PROBLEM TO SOLVE: Whenever a line in the data below includes the string "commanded", copy it out.

SUPPLIED MATERIAL:

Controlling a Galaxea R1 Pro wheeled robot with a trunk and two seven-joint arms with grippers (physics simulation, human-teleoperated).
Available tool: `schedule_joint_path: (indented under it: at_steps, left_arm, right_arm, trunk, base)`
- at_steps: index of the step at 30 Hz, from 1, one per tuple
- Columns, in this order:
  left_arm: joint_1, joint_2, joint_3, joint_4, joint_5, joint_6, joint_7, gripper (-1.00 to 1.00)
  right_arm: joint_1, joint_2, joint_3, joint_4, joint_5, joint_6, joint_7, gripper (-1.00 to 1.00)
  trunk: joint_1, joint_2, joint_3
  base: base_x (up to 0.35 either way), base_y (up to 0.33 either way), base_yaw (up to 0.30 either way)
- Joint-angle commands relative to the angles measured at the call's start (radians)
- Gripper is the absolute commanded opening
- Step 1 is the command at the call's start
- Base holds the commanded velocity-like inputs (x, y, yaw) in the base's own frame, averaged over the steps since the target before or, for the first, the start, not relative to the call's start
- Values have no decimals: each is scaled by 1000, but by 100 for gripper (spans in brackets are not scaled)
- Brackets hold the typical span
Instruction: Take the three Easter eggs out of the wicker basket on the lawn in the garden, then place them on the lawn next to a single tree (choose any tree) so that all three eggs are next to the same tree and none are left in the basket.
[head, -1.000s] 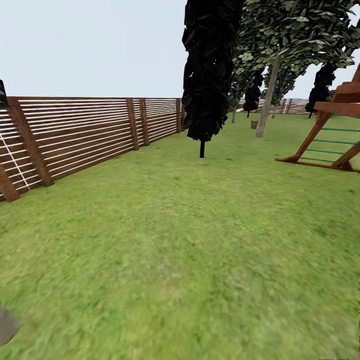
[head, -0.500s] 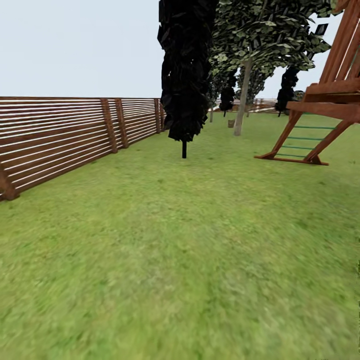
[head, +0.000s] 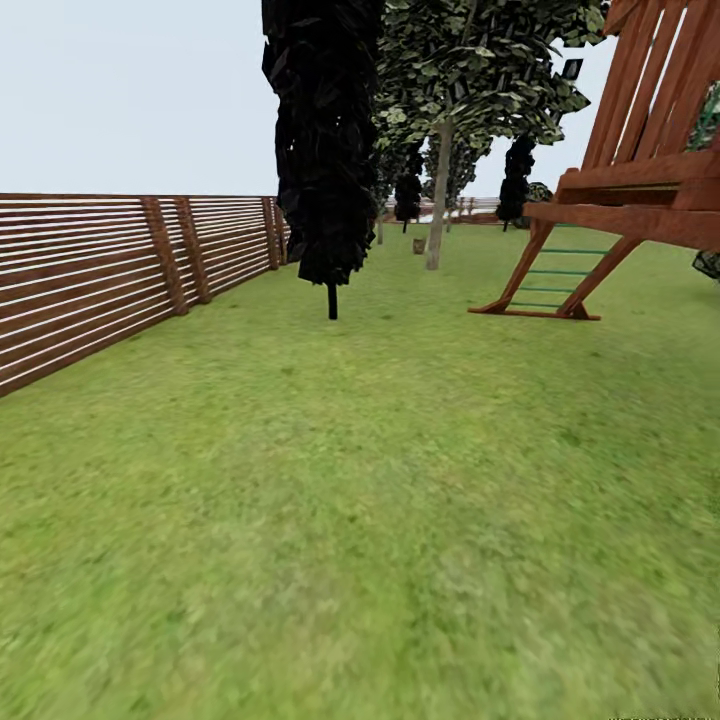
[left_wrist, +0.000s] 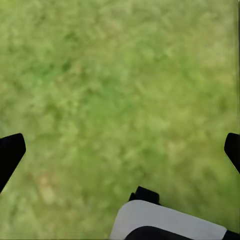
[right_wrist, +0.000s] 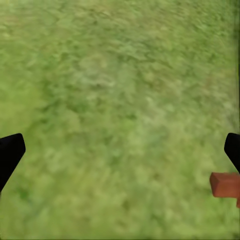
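Wicker basket (head: 419, 246) far off by pale tree (head: 436, 205); eggs unseen, likely light, smooth, grip round middle. Left gripper (left_wrist: 120, 150) and right gripper (right_wrist: 120, 150) jaws wide, empty over lawn (head: 380, 500).

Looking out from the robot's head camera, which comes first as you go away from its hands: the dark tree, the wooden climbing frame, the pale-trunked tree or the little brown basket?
1. The dark tree, ahead and a bit left, with a thin trunk.
2. The wooden climbing frame, on the right; its foot sits about as far as the dark tree's trunk, too close to call.
3. The pale-trunked tree, well behind.
4. The small brown basket, just left of that trunk; about level with it.
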Motion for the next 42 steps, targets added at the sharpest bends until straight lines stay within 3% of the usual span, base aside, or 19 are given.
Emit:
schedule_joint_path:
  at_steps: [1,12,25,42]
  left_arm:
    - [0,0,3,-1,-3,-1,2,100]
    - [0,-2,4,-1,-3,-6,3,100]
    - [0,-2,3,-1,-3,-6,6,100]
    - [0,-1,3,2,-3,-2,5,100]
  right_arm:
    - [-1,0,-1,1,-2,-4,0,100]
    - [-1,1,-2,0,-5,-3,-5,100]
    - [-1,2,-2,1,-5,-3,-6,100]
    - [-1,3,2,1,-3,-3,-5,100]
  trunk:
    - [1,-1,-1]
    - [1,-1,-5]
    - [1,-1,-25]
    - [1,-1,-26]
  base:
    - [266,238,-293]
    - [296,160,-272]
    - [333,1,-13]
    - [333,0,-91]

EXPECTED OUTPUT:
- Gripper is the absolute commanded opening
- Base holds the commanded velocity-like inputs (x, y, yaw) in the base's own frame, averaged over the steps since the target before or, for the first, the start, not relative to the call's start

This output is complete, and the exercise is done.